- WHAT NEEDS TO BE DONE
In your answer, every line of the records should be written out exactly.

- PROVIDED DATA
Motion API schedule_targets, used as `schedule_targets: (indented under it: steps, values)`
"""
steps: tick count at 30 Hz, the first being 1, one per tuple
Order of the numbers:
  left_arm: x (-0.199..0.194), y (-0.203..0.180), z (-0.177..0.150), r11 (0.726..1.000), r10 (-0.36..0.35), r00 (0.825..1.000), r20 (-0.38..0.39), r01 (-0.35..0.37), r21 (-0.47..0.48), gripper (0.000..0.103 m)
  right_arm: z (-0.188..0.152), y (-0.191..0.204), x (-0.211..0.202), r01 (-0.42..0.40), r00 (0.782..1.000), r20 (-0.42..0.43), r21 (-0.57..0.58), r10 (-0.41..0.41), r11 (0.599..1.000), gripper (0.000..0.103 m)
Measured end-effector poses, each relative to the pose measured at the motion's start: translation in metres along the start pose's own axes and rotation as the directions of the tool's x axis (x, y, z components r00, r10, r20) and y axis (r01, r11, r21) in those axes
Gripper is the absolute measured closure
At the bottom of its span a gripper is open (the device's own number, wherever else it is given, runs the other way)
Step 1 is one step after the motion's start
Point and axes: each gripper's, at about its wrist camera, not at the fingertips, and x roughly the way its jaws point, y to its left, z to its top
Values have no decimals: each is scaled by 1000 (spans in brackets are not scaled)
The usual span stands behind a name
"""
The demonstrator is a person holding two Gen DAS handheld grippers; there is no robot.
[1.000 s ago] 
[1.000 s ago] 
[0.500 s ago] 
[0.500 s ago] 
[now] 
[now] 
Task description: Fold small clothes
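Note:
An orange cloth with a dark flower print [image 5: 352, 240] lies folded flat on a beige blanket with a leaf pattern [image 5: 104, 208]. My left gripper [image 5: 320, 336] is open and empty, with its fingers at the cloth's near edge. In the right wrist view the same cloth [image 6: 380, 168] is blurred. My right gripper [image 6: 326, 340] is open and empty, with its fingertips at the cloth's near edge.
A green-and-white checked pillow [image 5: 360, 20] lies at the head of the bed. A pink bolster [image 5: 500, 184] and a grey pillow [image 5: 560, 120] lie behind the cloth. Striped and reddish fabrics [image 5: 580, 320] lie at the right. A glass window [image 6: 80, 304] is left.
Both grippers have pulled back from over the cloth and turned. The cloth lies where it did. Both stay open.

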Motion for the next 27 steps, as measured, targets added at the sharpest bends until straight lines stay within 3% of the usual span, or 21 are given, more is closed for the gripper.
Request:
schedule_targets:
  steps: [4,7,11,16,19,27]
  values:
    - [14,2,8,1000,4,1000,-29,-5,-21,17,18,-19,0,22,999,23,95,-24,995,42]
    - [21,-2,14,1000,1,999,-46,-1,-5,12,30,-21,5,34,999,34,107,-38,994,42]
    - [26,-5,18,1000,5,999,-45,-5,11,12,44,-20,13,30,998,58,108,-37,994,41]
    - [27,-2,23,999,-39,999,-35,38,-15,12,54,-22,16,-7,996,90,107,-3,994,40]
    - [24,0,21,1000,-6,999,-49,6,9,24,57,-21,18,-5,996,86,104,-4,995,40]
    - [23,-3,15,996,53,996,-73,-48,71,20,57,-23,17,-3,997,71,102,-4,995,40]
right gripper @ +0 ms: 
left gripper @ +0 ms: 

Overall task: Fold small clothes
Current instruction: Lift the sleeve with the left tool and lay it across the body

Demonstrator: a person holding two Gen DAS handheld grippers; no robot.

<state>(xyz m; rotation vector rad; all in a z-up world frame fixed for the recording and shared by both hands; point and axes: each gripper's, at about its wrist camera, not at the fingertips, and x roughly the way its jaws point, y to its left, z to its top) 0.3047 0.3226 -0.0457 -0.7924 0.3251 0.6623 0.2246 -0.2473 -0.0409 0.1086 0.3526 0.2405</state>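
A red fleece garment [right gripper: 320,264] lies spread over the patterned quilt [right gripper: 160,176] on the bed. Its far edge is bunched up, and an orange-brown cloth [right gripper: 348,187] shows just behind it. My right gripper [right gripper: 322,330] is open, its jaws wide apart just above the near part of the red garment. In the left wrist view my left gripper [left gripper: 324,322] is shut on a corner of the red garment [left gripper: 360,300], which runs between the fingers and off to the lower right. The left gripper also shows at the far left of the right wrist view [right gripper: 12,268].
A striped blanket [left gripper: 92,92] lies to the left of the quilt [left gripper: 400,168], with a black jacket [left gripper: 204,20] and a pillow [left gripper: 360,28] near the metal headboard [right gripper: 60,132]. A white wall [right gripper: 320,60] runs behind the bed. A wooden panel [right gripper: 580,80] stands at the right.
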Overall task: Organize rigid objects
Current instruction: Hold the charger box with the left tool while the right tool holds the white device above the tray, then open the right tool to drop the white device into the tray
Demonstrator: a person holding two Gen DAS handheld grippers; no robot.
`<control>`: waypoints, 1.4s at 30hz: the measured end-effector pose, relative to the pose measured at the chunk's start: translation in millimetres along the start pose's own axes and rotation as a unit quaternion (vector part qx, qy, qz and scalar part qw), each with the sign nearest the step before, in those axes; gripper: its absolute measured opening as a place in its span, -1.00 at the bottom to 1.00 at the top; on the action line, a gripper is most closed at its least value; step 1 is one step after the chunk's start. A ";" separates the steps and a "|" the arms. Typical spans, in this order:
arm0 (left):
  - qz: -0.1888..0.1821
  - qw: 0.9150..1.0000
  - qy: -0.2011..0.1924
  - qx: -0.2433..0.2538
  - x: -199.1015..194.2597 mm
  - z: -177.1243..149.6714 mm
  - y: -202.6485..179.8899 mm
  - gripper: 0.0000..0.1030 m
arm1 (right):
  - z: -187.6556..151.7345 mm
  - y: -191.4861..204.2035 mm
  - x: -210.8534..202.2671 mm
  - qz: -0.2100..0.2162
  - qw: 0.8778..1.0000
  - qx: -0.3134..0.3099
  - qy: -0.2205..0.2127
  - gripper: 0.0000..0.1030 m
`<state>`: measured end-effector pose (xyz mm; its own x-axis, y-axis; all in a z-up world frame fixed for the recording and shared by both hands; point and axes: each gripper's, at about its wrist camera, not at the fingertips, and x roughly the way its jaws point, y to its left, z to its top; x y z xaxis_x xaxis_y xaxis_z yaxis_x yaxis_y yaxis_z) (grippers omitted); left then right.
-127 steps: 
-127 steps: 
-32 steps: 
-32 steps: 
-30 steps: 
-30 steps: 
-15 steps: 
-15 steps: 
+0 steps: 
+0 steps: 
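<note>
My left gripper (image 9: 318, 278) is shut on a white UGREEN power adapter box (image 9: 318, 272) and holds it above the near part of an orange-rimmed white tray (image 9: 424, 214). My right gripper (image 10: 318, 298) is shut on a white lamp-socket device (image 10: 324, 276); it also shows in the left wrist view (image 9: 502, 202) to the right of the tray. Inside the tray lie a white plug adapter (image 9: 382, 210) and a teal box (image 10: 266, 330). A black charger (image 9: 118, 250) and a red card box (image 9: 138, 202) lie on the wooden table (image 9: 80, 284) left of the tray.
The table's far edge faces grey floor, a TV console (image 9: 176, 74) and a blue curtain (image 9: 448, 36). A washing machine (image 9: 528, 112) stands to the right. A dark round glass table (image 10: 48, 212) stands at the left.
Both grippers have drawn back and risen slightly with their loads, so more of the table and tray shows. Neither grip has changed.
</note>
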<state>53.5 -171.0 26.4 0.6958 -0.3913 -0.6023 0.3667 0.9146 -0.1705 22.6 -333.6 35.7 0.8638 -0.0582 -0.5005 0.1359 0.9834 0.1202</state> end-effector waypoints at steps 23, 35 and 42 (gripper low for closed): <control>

- TASK OUTPUT
Motion API schedule_targets, used as `schedule_targets: (indented under it: steps, values)`
"""
steps: tick count at 30 Hz, the first being 1, one per tuple
Order of the numbers:
  left_arm: x (-0.199..0.194), y (-0.203..0.180), z (-0.177..0.150), r11 (0.726..1.000), r10 (-0.36..0.35), r00 (0.825..1.000), r20 (-0.38..0.39), r01 (-0.35..0.37), r21 (-0.47..0.48), gripper (0.000..0.103 m)
  right_arm: z (-0.188..0.152), y (-0.191..0.204), x (-0.211..0.202), r01 (-0.42..0.40), r00 (0.782..1.000), r20 (-0.42..0.43), r21 (-0.57..0.58), r10 (-0.41..0.41), r11 (0.599..1.000), gripper (0.000..0.103 m)
Measured end-effector poses, each relative to the pose measured at the motion's start: translation in metres along the start pose's own axes and rotation as the directions of the tool's x axis (x, y, z components r00, r10, r20) and y axis (r01, r11, r21) in those axes
Gripper is the absolute measured closure
At the bottom of its span a gripper is open (the device's own number, wherever else it is given, runs the other way)
Step 1 is one step after the motion's start
Point and axes: each gripper's, at about its wrist camera, not at the fingertips, and x roughly the way its jaws point, y to its left, z to its top
Values have no decimals: each is scaled by 1000 (spans in brackets are not scaled)
The usual span stands behind a name
"""
The demonstrator is a person holding two Gen DAS handheld grippers; there is no robot.
[1.000 s ago] 
[1.000 s ago] 
[0.500 s ago] 
[0.500 s ago] 
[now] 
[now] 
Task description: Fold small clothes
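Note:
An orange cloth with a dark flower print [image 5: 352, 240] lies folded flat on a beige blanket with a leaf pattern [image 5: 104, 208]. My left gripper [image 5: 320, 336] is open and empty, with its fingers at the cloth's near edge. In the right wrist view the same cloth [image 6: 380, 168] is blurred. My right gripper [image 6: 326, 340] is open and empty, with its fingertips at the cloth's near edge.
A green-and-white checked pillow [image 5: 360, 20] lies at the head of the bed. A pink bolster [image 5: 500, 184] and a grey pillow [image 5: 560, 120] lie behind the cloth. Striped and reddish fabrics [image 5: 580, 320] lie at the right. A glass window [image 6: 80, 304] is left.
Both grippers have pulled back from over the cloth and turned. The cloth lies where it did. Both stay open.
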
Motion for the next 27 steps, as measured, targets added at the sharpest bends until straight lines stay within 3% of the usual span, or 21 are given, more is closed for the gripper.
Request:
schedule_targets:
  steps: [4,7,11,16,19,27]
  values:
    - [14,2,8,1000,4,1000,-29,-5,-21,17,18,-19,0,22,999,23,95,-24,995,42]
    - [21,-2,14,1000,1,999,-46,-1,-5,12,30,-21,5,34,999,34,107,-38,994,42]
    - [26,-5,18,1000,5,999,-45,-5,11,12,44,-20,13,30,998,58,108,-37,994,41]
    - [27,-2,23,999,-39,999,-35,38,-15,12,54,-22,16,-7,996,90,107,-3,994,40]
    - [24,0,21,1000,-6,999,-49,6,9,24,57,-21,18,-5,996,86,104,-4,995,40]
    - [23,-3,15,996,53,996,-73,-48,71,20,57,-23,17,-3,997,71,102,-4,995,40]
right gripper @ +0 ms: 
left gripper @ +0 ms: 

Overall task: Fold small clothes
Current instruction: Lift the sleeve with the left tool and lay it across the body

Demonstrator: a person holding two Gen DAS handheld grippers; no robot.

<state>(xyz m; rotation vector rad; all in a z-up world frame fixed for the recording and shared by both hands; point and axes: each gripper's, at about its wrist camera, not at the fingertips, and x roughly the way its jaws point, y to its left, z to its top) 0.3047 0.3226 -0.0457 -0.7924 0.3251 0.6623 0.2246 -0.2473 -0.0409 0.1086 0.3526 0.2405</state>
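A red fleece garment [right gripper: 320,264] lies spread over the patterned quilt [right gripper: 160,176] on the bed. Its far edge is bunched up, and an orange-brown cloth [right gripper: 348,187] shows just behind it. My right gripper [right gripper: 322,330] is open, its jaws wide apart just above the near part of the red garment. In the left wrist view my left gripper [left gripper: 324,322] is shut on a corner of the red garment [left gripper: 360,300], which runs between the fingers and off to the lower right. The left gripper also shows at the far left of the right wrist view [right gripper: 12,268].
A striped blanket [left gripper: 92,92] lies to the left of the quilt [left gripper: 400,168], with a black jacket [left gripper: 204,20] and a pillow [left gripper: 360,28] near the metal headboard [right gripper: 60,132]. A white wall [right gripper: 320,60] runs behind the bed. A wooden panel [right gripper: 580,80] stands at the right.
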Overall task: Organize rigid objects
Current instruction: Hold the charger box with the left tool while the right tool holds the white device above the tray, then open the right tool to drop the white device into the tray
Demonstrator: a person holding two Gen DAS handheld grippers; no robot.
`<control>`: waypoints, 1.4s at 30hz: the measured end-effector pose, relative to the pose measured at the chunk's start: translation in millimetres along the start pose's own axes and rotation as a unit quaternion (vector part qx, qy, qz and scalar part qw), each with the sign nearest the step before, in those axes; gripper: its absolute measured opening as a place in its span, -1.00 at the bottom to 1.00 at the top; on the action line, a gripper is most closed at its least value; step 1 is one step after the chunk's start. A ";" separates the steps and a "|" the arms. Typical spans, in this order:
arm0 (left):
  - qz: -0.1888..0.1821
  - qw: 0.9150..1.0000
  - qy: -0.2011..0.1924
  - qx: -0.2433..0.2538
  - x: -199.1015..194.2597 mm
  - z: -177.1243..149.6714 mm
  - y: -202.6485..179.8899 mm
  - gripper: 0.0000..0.1030 m
arm1 (right):
  - z: -187.6556..151.7345 mm
  - y: -191.4861..204.2035 mm
  - x: -210.8534..202.2671 mm
  - qz: -0.2100..0.2162
  - qw: 0.8778..1.0000
  - qx: -0.3134..0.3099
  - qy: -0.2205..0.2127
  - gripper: 0.0000..0.1030 m
`<state>`: measured end-effector pose (xyz mm; its own x-axis, y-axis; all in a z-up world frame fixed for the recording and shared by both hands; point and axes: each gripper's, at about its wrist camera, not at the fingertips, and x roughly the way its jaws point, y to its left, z to its top; x y z xaxis_x xaxis_y xaxis_z yaxis_x yaxis_y yaxis_z) (grippers omitted); left then right.
-127 steps: 
-127 steps: 
-32 steps: 
-32 steps: 
-30 steps: 
-30 steps: 
-15 steps: 
-15 steps: 
+0 steps: 
+0 steps: 
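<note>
My left gripper (image 9: 318, 278) is shut on a white UGREEN power adapter box (image 9: 318, 272) and holds it above the near part of an orange-rimmed white tray (image 9: 424, 214). My right gripper (image 10: 318, 298) is shut on a white lamp-socket device (image 10: 324, 276); it also shows in the left wrist view (image 9: 502, 202) to the right of the tray. Inside the tray lie a white plug adapter (image 9: 382, 210) and a teal box (image 10: 266, 330). A black charger (image 9: 118, 250) and a red card box (image 9: 138, 202) lie on the wooden table (image 9: 80, 284) left of the tray.
The table's far edge faces grey floor, a TV console (image 9: 176, 74) and a blue curtain (image 9: 448, 36). A washing machine (image 9: 528, 112) stands to the right. A dark round glass table (image 10: 48, 212) stands at the left.
Both grippers have drawn back and risen slightly with their loads, so more of the table and tray shows. Neither grip has changed.
</note>
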<state>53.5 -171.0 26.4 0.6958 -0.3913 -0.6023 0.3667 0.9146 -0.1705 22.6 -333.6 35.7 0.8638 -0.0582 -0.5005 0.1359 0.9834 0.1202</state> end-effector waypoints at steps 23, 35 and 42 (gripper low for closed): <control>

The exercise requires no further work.